3. Experiment without risk
In Pulp, every time you make a change to the repository, a new immutable version is created. You can create multiple versions of a repository, for example, development, test, stage, and production, and promote containers across them. You are free to sync the latest updates to a container image from an external registry to Pulp, then make the latest changes consumable to a development or other environment. You can make any changes to the repositories you deem necessary, and promote the container content to be consumed by a test team or other environment. If something goes wrong, you can roll back to an earlier version.
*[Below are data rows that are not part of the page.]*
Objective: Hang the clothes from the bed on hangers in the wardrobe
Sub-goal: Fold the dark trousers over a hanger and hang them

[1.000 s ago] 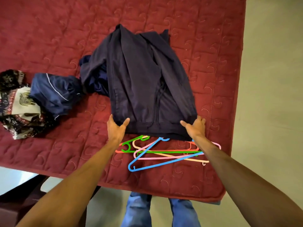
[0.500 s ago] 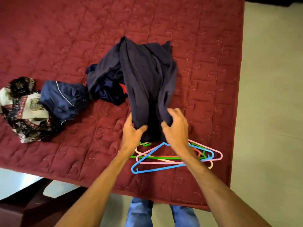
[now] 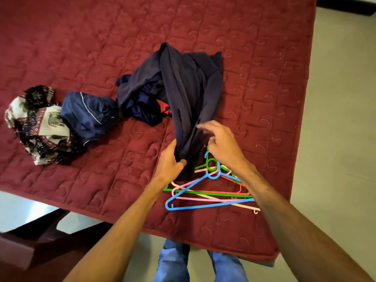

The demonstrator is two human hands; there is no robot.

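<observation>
Bed: red quilted bed (image 3: 81,47) fills most of what I see, with pale floor (image 3: 335,119) past its right edge.
Dark top: big dark blue top (image 3: 189,94) lies bunched up on the bed. It runs from the middle of the bed down toward the near edge.
Left hand: my left hand (image 3: 171,161) grips the low end of the dark top. Its fingers (image 3: 172,148) and thumb are curled tight round the bunched cloth.
Right hand: my right hand (image 3: 223,145) is just to the right of the dark top, over the hooks of the hangers. Its fingers (image 3: 203,126) are loose and half bent, with nothing held in them. I cannot tell if the tips touch the cloth.
Hangers: pile of thin plastic hangers (image 3: 211,195) lies flat by the near edge, close to the near right corner. Blue, green, pink, orange and cream ones are mixed up. The low end of the dark top lies over their hooks.
Other clothes: another dark blue cloth (image 3: 142,110) with a bit of red sits tucked under the left side of the dark top. A shiny blue piece (image 3: 87,117) with a white line is farther left. A cloth with black, white and red patterns (image 3: 36,127) touches it, farthest to the left.
Legs: my blue jeans (image 3: 173,261) show below the near edge.
</observation>
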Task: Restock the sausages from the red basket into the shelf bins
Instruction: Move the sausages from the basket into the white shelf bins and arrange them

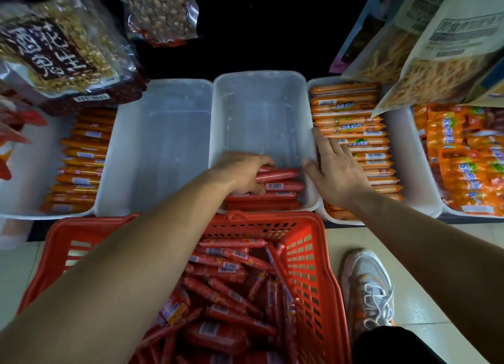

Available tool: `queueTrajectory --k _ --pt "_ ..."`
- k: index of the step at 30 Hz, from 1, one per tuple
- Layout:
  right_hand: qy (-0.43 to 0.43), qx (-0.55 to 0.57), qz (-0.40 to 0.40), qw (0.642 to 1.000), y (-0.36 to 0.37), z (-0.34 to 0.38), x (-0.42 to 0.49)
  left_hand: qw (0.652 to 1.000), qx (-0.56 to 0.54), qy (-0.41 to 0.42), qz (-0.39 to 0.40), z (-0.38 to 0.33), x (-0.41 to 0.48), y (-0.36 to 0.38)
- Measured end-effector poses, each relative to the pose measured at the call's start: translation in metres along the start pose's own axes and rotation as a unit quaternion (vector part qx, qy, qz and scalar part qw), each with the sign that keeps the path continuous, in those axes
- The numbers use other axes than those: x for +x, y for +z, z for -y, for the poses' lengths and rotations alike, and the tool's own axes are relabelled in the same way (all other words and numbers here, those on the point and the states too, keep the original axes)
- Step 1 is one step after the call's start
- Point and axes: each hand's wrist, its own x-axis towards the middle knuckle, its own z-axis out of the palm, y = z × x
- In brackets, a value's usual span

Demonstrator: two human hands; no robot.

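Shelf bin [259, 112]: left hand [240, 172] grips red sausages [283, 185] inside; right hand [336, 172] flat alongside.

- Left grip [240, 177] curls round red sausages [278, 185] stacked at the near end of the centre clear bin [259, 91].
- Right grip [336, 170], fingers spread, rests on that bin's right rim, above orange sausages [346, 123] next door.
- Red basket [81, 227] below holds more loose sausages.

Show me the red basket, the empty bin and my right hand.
red basket [286, 217], head view, on its far rim.
empty bin [161, 151], head view, on its bare floor.
right hand [338, 172], head view, on the back of the hand.
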Motion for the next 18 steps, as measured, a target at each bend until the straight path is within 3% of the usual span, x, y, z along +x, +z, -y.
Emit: queueTrajectory --k 5,7,12,18 --pt "-0.002 0.007 0.003 1.0 0.003 -0.003 0.001 0.996 0.076 -0.034 -0.04 -0.003 -0.001 0.014" --pt "-0.002 0.012 0.002 1.0 0.004 -0.004 0.001 0.995 0.056 -0.056 -0.053 -0.003 0.005 0.018" --pt "-0.008 0.007 0.003 1.0 0.005 -0.006 0.001 0.997 -0.073 -0.01 -0.026 0.002 0.01 0.013" --pt "-0.004 -0.026 0.008 1.0 -0.002 0.001 -0.002 0.996 -0.082 -0.004 -0.027 -0.005 0.005 0.008"
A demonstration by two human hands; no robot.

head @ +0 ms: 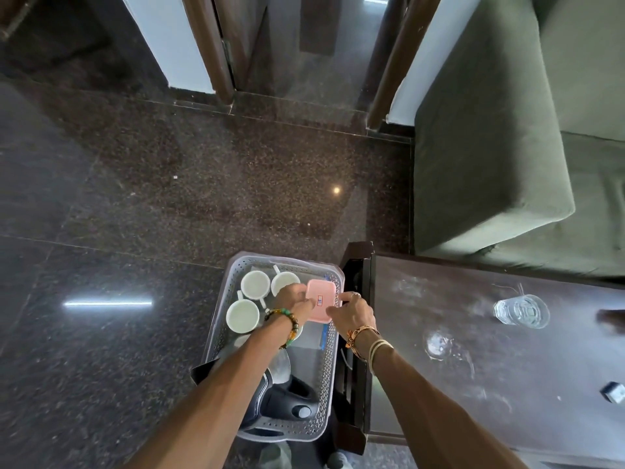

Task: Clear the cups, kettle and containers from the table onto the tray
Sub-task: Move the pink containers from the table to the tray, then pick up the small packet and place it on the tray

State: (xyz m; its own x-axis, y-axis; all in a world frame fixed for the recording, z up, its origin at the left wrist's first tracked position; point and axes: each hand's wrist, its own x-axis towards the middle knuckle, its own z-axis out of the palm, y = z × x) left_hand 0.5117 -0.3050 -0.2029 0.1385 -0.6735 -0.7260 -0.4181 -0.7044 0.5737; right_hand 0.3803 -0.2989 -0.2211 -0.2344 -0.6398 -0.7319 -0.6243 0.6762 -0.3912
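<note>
The dark wooden tabletop [473, 333] at the right carries only a clear drinking glass [521, 311]. Beside it the grey perforated plastic tray [333, 350] holds the black kettle [284, 397] and white ceramic cups [255, 284]. Over the tray's far right corner, the pink rectangular plastic container [321, 299] is gripped by both hands, left hand [292, 299] and right hand [353, 314], on its long sides. Its long axis points away from the person; probably it goes straight down.
</note>
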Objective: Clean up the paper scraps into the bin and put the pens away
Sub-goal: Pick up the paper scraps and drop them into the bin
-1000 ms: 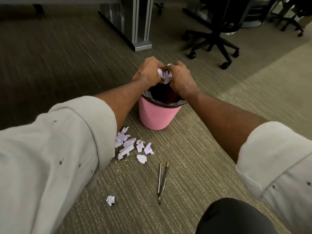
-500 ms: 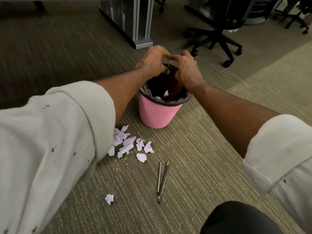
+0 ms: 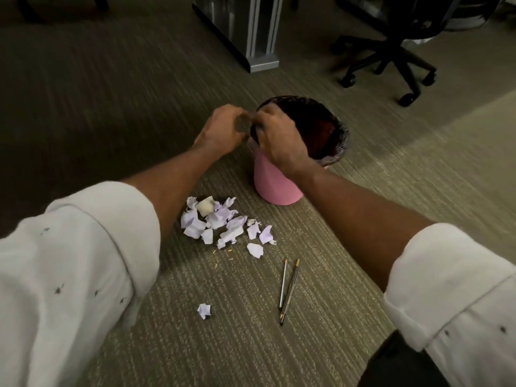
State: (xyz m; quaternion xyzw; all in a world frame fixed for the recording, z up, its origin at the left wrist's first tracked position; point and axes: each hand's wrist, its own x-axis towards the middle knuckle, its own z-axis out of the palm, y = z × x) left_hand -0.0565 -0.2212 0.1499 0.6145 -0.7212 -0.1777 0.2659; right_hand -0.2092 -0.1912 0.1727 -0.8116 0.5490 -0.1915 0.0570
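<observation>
My two hands come together at the rim of the bin.

The carpet point(image 3: 111, 113) is under everything; far beyond my hands stand a chair point(image 3: 391, 51) and a desk leg point(image 3: 251, 32). The pink bin point(image 3: 276, 188), with a dark liner point(image 3: 339, 135), stands upright under my right hand point(image 3: 279, 141), which lies curled over its left rim. My left hand point(image 3: 220, 132), also curled, meets it just outside the rim. Because of blur I cannot tell if they pinch something. The scraps point(image 3: 220, 222) lie in a pile nearer to me than the left hand, and one scrap point(image 3: 204, 310) lies alone, closer still. Two pens point(image 3: 289, 291) lie side by side, nearer to me than the right hand.
</observation>
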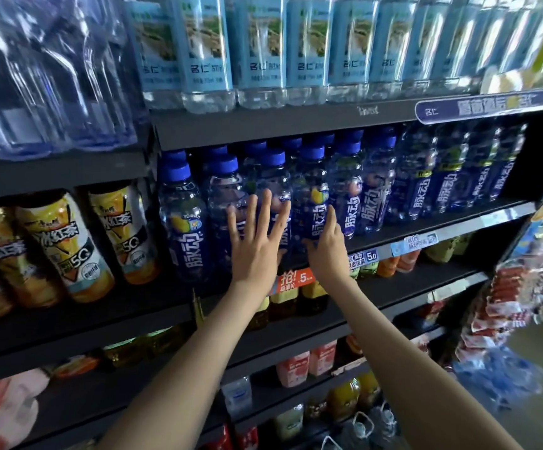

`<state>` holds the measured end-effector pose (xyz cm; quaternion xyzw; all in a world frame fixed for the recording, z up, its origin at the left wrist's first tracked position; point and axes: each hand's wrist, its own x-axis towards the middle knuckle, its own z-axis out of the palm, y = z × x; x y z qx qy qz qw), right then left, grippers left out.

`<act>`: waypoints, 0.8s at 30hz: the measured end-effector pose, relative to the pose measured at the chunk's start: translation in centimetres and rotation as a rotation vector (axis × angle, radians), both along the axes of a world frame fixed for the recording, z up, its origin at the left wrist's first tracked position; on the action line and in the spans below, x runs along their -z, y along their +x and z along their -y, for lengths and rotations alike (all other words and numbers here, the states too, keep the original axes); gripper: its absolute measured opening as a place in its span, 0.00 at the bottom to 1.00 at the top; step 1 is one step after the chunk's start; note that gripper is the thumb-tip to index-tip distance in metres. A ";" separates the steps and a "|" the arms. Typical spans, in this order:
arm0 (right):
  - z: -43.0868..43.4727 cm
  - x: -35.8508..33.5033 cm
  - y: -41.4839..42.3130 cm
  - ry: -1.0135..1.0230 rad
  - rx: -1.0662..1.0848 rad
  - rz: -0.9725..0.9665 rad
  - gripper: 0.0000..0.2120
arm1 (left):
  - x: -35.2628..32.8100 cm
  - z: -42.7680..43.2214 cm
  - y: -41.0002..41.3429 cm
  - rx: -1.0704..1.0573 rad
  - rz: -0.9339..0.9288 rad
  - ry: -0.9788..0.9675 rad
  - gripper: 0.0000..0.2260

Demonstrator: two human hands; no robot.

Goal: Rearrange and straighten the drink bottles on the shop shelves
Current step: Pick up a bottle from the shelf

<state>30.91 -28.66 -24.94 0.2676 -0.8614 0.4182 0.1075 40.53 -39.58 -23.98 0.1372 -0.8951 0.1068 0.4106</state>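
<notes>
The left hand is spread flat, fingers straight, pressing on the fronts of two blue bottles in the middle shelf's front row. Just beside it, the right hand grips the lower part of the next bottle. The bottles stand packed together, their caps close under the shelf board above.

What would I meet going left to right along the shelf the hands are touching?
Yellow iced-tea bottles → blue-capped bottle with a lemon label → left hand → right hand holding a blue bottle → dark blue bottles further right.
</notes>
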 end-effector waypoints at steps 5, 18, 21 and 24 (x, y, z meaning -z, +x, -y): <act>-1.1 0.7 0.6 -0.017 -0.031 -0.021 0.34 | 1.5 -1.8 -0.1 0.016 -0.070 0.030 0.41; -5.3 19.6 -3.0 0.147 -0.112 -0.261 0.39 | 19.8 -2.8 1.0 -0.119 -0.119 -0.183 0.38; -3.4 21.0 -4.5 0.096 -0.224 -0.139 0.42 | 22.1 -1.0 2.0 -0.245 -0.198 -0.167 0.39; -2.0 22.6 -5.0 0.009 -0.229 -0.112 0.43 | 24.9 0.0 3.7 -0.475 -0.218 0.005 0.39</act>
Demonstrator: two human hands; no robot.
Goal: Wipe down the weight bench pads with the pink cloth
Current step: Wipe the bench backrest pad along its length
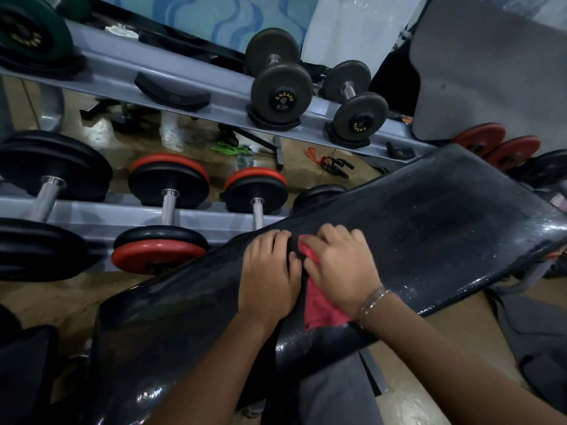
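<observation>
Two round dumbbells (280, 96) marked ENSAYO sit racked; left hand (270, 271) curls its fingers over the far edge of the glossy black bench pad (184, 317); right hand (337, 268) clamps the crumpled pink cloth (322, 308) at the pad seam.

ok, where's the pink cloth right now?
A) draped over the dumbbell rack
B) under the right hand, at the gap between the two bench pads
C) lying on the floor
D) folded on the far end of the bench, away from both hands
B: the pink cloth sits bunched under the right hand where the two black bench pads meet, with the left hand on the pad right beside it.
</observation>
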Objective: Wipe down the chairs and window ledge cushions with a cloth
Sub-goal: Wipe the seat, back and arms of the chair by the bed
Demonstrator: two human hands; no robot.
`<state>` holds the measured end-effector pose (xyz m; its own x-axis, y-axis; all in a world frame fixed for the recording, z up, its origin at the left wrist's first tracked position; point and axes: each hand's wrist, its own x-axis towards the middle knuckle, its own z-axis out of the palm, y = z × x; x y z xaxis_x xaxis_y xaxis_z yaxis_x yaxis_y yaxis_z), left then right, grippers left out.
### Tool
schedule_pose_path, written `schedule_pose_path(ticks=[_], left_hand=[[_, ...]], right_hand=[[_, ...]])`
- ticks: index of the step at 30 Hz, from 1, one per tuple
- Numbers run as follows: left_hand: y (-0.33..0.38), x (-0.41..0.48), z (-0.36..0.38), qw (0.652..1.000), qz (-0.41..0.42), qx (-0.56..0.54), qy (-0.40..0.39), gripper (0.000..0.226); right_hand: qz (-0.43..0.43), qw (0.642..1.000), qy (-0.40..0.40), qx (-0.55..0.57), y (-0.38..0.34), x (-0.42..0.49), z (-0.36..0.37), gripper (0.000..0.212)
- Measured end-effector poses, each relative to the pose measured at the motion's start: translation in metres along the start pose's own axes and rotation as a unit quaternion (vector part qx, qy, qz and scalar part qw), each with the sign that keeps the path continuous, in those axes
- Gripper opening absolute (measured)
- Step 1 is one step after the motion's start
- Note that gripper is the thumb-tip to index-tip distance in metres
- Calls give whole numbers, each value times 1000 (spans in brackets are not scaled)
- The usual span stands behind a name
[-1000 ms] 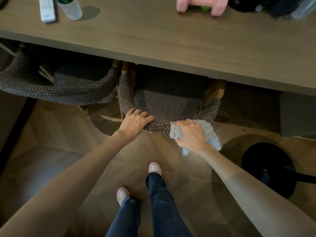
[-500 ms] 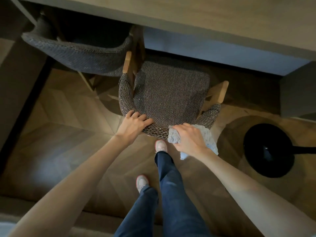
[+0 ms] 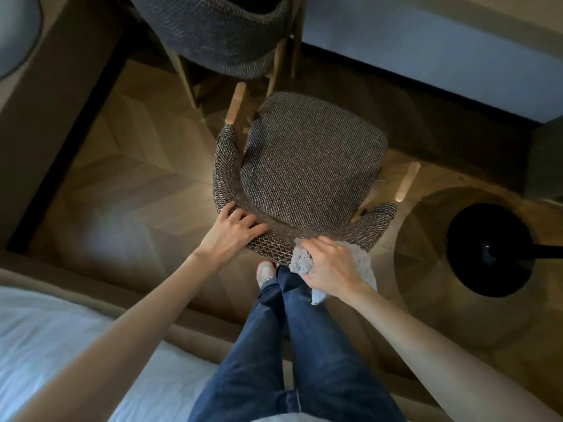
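A woven grey-brown chair [image 3: 310, 169] with a curved backrest and pale wooden legs stands on the wood floor in front of me. My left hand [image 3: 233, 231] grips the top of the backrest at its left side. My right hand [image 3: 330, 266] holds a bunched pale grey cloth [image 3: 362, 264] against the backrest, a little right of centre. A second chair [image 3: 219, 35] of the same weave stands at the top, still partly under the table.
The table's edge [image 3: 457, 22] runs across the top right. A black round lamp base [image 3: 490, 249] sits on the floor at the right. A bed with white sheets [image 3: 45, 345] is at the lower left, close behind my legs [image 3: 289, 345].
The chair has come out from under the table toward me, its whole seat now showing. I have stepped back toward the bed. Both hands keep their hold on the backrest.
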<state>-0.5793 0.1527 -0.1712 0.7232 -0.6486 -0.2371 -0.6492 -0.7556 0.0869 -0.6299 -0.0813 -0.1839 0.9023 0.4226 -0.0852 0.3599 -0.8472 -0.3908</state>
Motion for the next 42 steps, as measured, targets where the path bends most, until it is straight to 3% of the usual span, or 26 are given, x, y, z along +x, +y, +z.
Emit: schedule_pose_path(ticks=[2, 5, 9, 12, 14, 18, 24, 27, 33, 37, 42], left_hand=[[0, -3, 4, 1000, -5, -4, -3, 56], [2, -1, 7, 998, -38, -27, -52, 50], [7, 3, 2, 989, -83, -48, -112, 57], [17, 8, -7, 975, -111, -115, -153, 65], [27, 12, -17, 957, -142, -218, -125, 69], [47, 30, -35, 899, -176, -402, -1, 57], [78, 81, -59, 806, -175, -565, 17, 60], [105, 115, -68, 786, -187, -587, 58, 53], [183, 193, -77, 744, -260, -592, 169, 20], [226, 245, -93, 721, -321, -581, 199, 19], [240, 298, -114, 707, -341, -578, 224, 18]], right_hand=[[8, 1000, -7, 1, -1, -2, 1, 59], [12, 996, -83, 13, 2, 1, -5, 61], [3, 990, -141, 18, 15, 6, -19, 62], [94, 968, -153, 174, 29, 10, -35, 61], [153, 945, -118, 262, 37, 12, -44, 54], [215, 910, -45, 352, 51, 18, -63, 25], [216, 861, -10, 460, 83, 32, -101, 25], [176, 854, -37, 488, 109, 38, -124, 31], [108, 882, -112, 446, 185, 26, -160, 30], [94, 880, -130, 447, 239, 19, -193, 33], [75, 890, -129, 431, 289, 40, -227, 28]])
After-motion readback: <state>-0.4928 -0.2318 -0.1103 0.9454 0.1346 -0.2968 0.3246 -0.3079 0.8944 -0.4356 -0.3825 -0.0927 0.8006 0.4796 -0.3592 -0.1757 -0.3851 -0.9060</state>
4. Sync only the content you need
If you want to use Pulp to create a local cache of a subset of containers rather than a full container registry, you can filter a selection of containers from a remote source. With Pulp, there are multiple content synchronization options so that you store only the content you need or configure your deployment to cache content on demand.
5. Work with disconnected and air-gapped environments
If you work in a disconnected or restricted environment, you can sync updates from a connected Pulp instance to your disconnected Pulp. Currently, there are plans to implement a native air-gapped feature for Pulp to facilitate a fully disconnected workflow. In the meantime, as a workaround, you can use a tool such as Skopeo to download container images you need and then push them to your disconnected Pulp container registry.
And much more!
With Pulp, you can also build containers from containerfiles, push private containers to repositories, and distribute those containers throughout your organization. We will take a look at this workflow in a future article.
How to get started
If you're interested in self-hosting your container registry, you can install Pulp today. The installation process has been heavily automated and streamlined with the addition of a Pulp Ansible installer.
Pulp has a plugin-based architecture. When you install Pulp, select the Container plugin and whatever other type of content plugin you want to manage. If you would prefer to take Pulp for a test drive, you can evaluate a containerized version of Pulp today.